In deze zaak gaat het om een hoger beroep dat is ingesteld door [appellante] tegen een vonnis van de kantonrechter in Groningen. De zaak betreft een aannemingsovereenkomst die in juli 2017 is gesloten tussen [appellante] en [geïntimeerde], waarbij [geïntimeerde] verbouwwerkzaamheden zou verrichten in de woning van [appellante]. [appellante] heeft in eerste aanleg een vervangende schadevergoeding van € 11.894,40 gevorderd, omdat [geïntimeerde] volgens haar tekortgeschoten is in de nakoming van de overeenkomst. De kantonrechter heeft in zijn vonnissen van 7 mei en 11 juni 2019 [geïntimeerde] veroordeeld tot betaling van een bedrag van € 5.621,60 aan [appellante] en heeft de vorderingen van [geïntimeerde] in reconventie afgewezen.

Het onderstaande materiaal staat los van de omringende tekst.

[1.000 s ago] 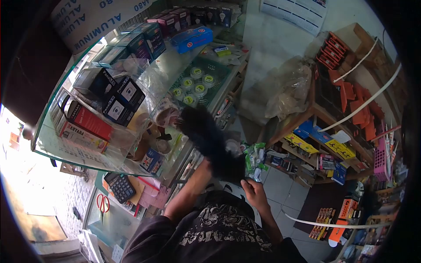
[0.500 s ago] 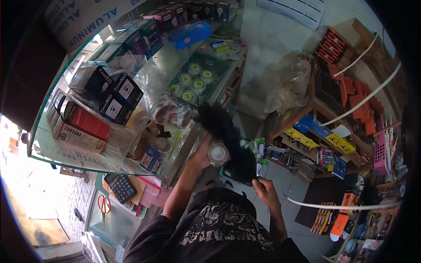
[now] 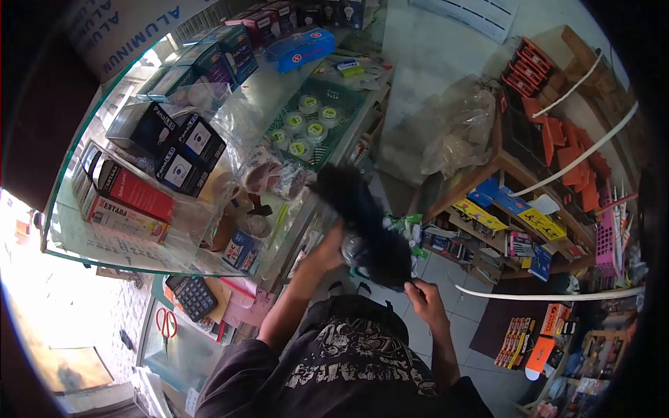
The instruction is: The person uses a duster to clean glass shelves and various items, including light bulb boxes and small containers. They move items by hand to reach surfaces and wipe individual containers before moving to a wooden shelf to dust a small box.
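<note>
A dark, fluffy duster (image 3: 362,223) hangs in front of my body, its tip toward the glass counter. Its lower right end is pinched in my right hand (image 3: 426,304). My left hand (image 3: 330,249) is closed around a clear, round container (image 3: 354,251), which the duster mostly covers. To the upper left, a green basket (image 3: 336,99) holds several clear round tubs with yellow-green labels (image 3: 316,129). Rolls of tape (image 3: 261,175) in plastic lie beside the basket on the counter.
The glass counter (image 3: 139,259) bears black lamp boxes (image 3: 178,150), a red box (image 3: 136,188) and a blue box (image 3: 301,50). Below are a calculator (image 3: 191,298) and red scissors (image 3: 166,324). Wooden shelves (image 3: 467,184) and a white cable (image 3: 550,296) are at the right.
The duster has shifted over the round container in my left hand, hiding most of it. My right hand has moved slightly, still gripping the duster's end.
</note>
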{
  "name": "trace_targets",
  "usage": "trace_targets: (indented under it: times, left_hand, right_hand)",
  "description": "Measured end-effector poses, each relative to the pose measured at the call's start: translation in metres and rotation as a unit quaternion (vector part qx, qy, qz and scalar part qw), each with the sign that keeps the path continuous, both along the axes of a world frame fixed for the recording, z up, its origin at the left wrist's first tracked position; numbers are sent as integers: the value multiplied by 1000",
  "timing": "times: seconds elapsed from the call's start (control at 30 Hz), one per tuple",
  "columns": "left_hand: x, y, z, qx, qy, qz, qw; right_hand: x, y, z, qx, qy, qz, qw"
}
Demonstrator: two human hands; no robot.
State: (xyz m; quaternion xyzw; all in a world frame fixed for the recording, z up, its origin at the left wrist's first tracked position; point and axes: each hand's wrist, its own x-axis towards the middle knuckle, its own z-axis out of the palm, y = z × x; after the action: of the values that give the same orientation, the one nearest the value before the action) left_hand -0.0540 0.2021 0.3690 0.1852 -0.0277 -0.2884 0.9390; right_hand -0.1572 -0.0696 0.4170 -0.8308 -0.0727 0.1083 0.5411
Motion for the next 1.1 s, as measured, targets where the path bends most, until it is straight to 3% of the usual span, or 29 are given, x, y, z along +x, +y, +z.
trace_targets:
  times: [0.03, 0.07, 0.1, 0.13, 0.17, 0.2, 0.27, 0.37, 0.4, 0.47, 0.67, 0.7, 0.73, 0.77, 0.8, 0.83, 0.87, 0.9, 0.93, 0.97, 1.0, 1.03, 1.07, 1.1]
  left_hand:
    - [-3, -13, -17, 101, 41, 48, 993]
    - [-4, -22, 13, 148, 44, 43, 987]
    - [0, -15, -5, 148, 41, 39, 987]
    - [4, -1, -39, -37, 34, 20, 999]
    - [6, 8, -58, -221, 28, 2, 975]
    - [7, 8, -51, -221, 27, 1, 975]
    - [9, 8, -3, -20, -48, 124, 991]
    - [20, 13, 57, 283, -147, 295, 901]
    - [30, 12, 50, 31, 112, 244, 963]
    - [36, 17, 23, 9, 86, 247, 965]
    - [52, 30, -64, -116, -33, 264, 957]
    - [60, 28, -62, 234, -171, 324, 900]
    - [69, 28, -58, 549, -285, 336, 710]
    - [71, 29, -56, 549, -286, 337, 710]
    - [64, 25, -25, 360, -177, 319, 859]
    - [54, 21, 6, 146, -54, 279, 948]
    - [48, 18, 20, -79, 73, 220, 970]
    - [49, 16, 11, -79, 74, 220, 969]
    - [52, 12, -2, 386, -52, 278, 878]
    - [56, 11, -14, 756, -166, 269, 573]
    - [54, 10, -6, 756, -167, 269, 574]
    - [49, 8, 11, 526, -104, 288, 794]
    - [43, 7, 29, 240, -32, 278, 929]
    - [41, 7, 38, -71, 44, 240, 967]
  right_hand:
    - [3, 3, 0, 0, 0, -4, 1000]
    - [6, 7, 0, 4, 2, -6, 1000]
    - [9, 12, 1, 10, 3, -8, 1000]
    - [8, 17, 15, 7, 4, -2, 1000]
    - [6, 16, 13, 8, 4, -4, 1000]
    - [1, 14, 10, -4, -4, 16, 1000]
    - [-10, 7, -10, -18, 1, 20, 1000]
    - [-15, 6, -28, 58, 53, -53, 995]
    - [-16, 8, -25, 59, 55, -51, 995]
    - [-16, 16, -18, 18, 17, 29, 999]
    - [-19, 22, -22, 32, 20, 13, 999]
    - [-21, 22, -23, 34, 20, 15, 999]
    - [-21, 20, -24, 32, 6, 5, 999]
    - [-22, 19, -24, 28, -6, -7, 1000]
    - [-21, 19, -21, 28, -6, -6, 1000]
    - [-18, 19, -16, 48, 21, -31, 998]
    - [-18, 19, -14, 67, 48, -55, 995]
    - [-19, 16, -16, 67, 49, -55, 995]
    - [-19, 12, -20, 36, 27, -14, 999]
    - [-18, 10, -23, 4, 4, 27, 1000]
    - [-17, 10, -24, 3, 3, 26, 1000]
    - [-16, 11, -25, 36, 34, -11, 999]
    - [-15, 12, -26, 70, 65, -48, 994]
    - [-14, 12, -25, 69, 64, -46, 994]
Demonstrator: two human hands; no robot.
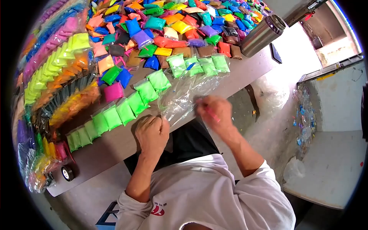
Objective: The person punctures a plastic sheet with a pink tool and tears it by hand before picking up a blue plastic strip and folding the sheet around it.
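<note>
My left hand [152,132] is closed at the near edge of the table, its fingers pinching the corner of a clear plastic bag [178,101]. The bag lies crumpled and flat, stretching toward the far right. Over its right side is my right hand [217,112], closed and partly blurred, with a thin pink stick-like thing [212,114] showing against the fingers; its kind I cannot make out. Beyond the bag sits a group of light green packets [193,66]. A slanting row of more green packets [124,110] runs along the table to the left of the bag.
Many small coloured packets [180,27] are heaped at the back. Bagged rows of yellow, orange and black packets [57,76] fill the left. A steel flask [262,36] stands at the back right, near a dark flat device [275,53]. A tape roll [67,173] lies front left.
</note>
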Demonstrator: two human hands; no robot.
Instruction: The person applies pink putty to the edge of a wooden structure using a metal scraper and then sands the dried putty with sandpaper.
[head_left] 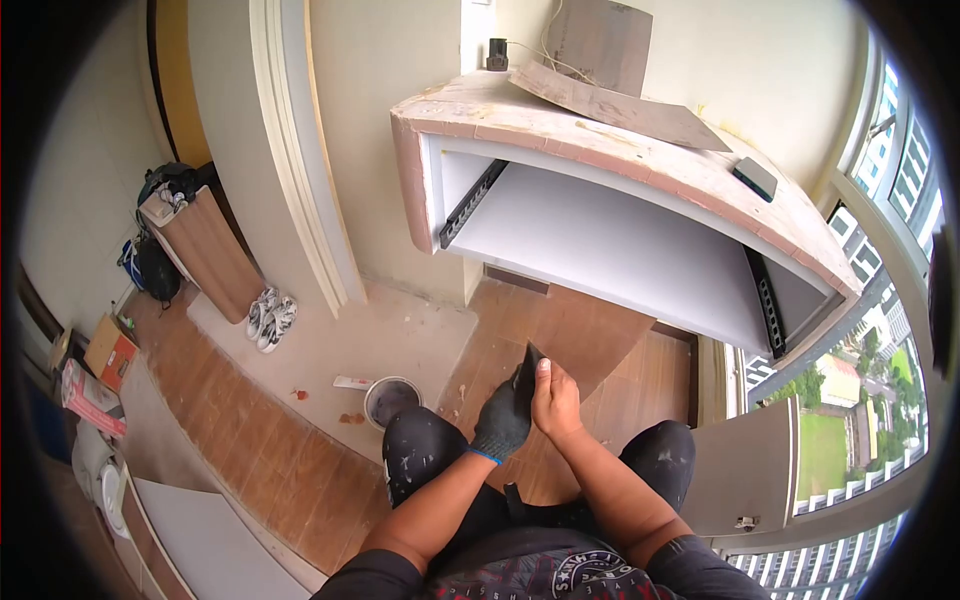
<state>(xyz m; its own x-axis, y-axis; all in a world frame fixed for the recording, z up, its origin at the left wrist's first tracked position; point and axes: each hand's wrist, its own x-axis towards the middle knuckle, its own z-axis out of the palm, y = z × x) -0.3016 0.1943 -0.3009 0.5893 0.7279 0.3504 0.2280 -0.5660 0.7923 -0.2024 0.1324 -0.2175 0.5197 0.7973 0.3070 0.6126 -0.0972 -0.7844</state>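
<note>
My left hand (502,420) wears a dark grey work glove with a blue cuff edge. Bare and closed, my right hand (556,398) is pressed against it, thumb upward. Between them a dark, pointed piece (533,358) sticks up; I cannot make out whether it is a tool or part of a glove. Both hands are above the floor between my knees, in front of an open white cabinet compartment (600,225) with black drawer slides (470,206) at its sides. Near my left knee stands a round bucket (392,402) with grey content.
The pinkish cabinet top (455,110) carries a curved board (620,105), a dark phone-like slab (754,178) and a black battery-like block (497,54). Sneakers (271,320) are on the floor to the left. A loose panel (740,470) leans by the window at right.
</note>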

In hoger beroep heeft [appellante] de eis gewijzigd, maar het hof heeft geoordeeld dat deze wijziging niet is toegestaan omdat [geïntimeerde] niet is verschenen en de wijziging niet tijdig is betekend. Het hof heeft de grieven van [appellante] beoordeeld, maar heeft geconcludeerd dat de meeste grieven niet relevant zijn voor de beoordeling van de oorspronkelijke eis. Het hof heeft vastgesteld dat de vorderingen van [appellante] in hoger beroep niet kunnen worden toegewezen, omdat de wijziging van eis niet is toegestaan en de eerdere vonnissen van de kantonrechter worden bekrachtigd.
De uitspraak van het hof is gedaan op 14 april 2020, waarbij [appellante] in de proceskosten is veroordeeld. Het hof heeft de vorderingen van [appellante] afgewezen en bevestigd dat zij haar eigen proceskosten moet dragen.